------ Collected material ------
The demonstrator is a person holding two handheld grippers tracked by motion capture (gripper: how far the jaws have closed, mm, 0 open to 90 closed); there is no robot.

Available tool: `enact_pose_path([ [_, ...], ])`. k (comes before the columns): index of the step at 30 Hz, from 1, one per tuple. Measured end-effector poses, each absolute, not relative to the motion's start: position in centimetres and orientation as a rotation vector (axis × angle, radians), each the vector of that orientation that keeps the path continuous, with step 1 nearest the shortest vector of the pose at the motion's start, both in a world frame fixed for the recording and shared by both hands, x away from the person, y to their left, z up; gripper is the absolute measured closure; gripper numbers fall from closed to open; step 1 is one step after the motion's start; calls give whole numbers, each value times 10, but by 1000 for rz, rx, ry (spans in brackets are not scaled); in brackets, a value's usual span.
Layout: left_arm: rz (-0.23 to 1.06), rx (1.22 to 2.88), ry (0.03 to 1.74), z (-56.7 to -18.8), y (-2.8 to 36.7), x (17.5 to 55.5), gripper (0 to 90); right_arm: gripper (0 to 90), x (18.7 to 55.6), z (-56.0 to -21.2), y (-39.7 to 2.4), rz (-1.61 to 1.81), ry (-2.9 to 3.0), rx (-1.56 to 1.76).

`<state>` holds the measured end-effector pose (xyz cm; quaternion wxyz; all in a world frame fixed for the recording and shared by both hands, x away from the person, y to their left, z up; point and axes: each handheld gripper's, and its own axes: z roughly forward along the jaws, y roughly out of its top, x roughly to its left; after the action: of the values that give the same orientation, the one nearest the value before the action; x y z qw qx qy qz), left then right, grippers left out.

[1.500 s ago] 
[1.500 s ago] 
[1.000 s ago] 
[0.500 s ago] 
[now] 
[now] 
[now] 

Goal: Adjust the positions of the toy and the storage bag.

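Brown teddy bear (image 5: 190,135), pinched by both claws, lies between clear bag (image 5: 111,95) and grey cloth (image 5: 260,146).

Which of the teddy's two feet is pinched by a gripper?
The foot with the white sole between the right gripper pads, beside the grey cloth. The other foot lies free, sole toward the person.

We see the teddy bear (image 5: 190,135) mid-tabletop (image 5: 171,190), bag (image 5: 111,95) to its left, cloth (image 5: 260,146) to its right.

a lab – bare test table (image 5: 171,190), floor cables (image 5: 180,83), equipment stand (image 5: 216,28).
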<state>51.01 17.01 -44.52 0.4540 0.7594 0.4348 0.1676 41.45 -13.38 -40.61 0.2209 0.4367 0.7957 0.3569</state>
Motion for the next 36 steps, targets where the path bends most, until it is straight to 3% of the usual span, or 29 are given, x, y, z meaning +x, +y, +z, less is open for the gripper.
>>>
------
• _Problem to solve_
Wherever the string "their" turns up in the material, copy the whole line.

• _Result of the task_
Available tool: `enact_pose_path([ [_, ...], ])`. k (comes before the columns): index of the step at 30 Hz, from 1, one per tuple. Measured end-effector poses, each absolute, not relative to the motion's start: position in centimetres and orientation as a rotation vector (axis × angle, radians), each the vector of that orientation that keeps the path continuous, with step 1 nearest the shortest vector of the pose at the motion's start, both in a world frame fixed for the recording and shared by both hands, x away from the person, y to their left, z up; gripper is the absolute measured closure; gripper numbers fall from closed to open; step 1 is one step after the motion's start; calls give whole numbers, each value times 10, but by 1000 for rz, rx, ry (spans in brackets are not scaled); in brackets, a value's usual span.
`<state>` holds the measured end-effector pose (xyz cm; quaternion wxyz; all in a world frame fixed for the recording and shared by both hands, x away from the person, y to their left, z up; point and axes: each handheld gripper's, and its own axes: z roughly forward along the jaws, y roughly out of its top, x roughly to its left; after the action: of the values that give the same orientation, the one nearest the value before the action; x y z qw qx qy qz), left then right, grippers left out.

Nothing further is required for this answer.